▸ WHAT NEEDS TO BE DONE
Return every line of the data below that includes the string "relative".

▸ GIVEN DATA
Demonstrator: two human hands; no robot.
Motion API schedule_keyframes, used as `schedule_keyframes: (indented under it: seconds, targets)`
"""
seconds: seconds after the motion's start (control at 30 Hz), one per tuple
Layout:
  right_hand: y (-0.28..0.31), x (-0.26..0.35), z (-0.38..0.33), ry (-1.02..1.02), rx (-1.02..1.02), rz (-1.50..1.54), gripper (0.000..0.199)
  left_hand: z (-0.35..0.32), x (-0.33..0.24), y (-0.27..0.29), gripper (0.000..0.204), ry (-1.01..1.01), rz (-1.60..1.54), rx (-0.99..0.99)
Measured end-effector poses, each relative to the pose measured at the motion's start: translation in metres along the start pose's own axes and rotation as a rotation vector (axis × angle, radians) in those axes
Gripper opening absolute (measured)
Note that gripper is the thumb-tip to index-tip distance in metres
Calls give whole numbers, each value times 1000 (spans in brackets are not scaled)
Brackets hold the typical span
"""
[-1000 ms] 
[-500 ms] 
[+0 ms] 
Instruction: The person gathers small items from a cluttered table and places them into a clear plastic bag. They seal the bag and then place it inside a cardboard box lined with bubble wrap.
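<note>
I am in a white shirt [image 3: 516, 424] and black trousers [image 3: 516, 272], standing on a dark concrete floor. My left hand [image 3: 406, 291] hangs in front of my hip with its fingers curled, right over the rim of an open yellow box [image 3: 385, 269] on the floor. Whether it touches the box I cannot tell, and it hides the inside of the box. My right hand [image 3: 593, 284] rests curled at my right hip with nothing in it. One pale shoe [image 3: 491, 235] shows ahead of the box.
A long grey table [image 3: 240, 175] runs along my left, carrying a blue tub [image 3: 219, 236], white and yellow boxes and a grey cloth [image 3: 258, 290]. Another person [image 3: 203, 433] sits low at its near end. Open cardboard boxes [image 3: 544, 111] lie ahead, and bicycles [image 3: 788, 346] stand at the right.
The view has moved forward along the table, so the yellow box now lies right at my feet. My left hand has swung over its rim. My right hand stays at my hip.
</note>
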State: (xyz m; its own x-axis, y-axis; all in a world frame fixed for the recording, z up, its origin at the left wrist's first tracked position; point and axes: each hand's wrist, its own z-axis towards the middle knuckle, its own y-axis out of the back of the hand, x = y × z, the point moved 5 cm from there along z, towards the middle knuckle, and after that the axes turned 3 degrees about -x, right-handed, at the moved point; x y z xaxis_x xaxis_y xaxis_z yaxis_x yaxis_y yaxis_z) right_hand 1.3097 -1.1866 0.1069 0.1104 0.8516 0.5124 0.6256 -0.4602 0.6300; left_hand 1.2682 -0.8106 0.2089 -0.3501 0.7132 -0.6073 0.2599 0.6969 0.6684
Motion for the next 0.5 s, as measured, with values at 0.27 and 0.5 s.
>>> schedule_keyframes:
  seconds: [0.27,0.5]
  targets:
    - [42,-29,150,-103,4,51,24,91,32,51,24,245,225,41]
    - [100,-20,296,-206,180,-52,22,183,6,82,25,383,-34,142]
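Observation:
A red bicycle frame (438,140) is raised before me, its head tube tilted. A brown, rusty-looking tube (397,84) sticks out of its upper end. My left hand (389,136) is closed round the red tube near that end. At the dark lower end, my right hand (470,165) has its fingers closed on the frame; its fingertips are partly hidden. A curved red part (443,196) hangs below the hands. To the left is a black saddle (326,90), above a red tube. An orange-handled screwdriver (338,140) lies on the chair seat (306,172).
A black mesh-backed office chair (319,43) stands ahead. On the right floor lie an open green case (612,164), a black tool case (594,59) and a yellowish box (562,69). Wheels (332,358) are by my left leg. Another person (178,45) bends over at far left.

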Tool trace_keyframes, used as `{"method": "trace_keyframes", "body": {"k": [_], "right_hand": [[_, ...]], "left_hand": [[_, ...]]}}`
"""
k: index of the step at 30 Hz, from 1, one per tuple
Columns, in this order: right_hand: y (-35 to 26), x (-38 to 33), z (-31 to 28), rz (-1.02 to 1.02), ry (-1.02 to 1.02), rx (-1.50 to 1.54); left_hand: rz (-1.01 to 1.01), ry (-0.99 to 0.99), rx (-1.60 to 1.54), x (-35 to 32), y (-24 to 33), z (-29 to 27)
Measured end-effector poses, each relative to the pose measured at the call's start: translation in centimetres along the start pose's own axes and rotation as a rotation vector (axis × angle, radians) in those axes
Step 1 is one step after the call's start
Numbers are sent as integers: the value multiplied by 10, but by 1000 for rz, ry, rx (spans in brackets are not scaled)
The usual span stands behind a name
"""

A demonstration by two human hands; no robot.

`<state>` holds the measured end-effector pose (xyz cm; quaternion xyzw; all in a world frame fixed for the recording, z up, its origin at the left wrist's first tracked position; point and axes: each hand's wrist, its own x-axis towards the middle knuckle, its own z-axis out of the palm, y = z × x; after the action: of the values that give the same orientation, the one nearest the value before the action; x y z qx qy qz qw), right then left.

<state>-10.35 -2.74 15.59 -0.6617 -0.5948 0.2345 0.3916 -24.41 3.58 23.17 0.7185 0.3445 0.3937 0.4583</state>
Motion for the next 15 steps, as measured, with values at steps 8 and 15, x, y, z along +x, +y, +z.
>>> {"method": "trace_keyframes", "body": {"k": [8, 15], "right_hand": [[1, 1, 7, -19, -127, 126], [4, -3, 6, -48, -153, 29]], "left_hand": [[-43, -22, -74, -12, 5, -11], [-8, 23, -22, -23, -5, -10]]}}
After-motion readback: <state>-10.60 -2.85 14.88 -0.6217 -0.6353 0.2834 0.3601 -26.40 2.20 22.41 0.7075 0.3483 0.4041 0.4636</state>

▸ SOLUTION
Measured end-effector poses, each relative to the pose measured at the motion's start: translation in metres along the start pose's own axes and rotation as a rotation vector (axis × angle, radians) in those axes
Measured end-effector poses, each relative to the pose measured at the call's start: translation in centimetres along the start pose's own axes and rotation as a rotation vector (axis × angle, radians) in those axes

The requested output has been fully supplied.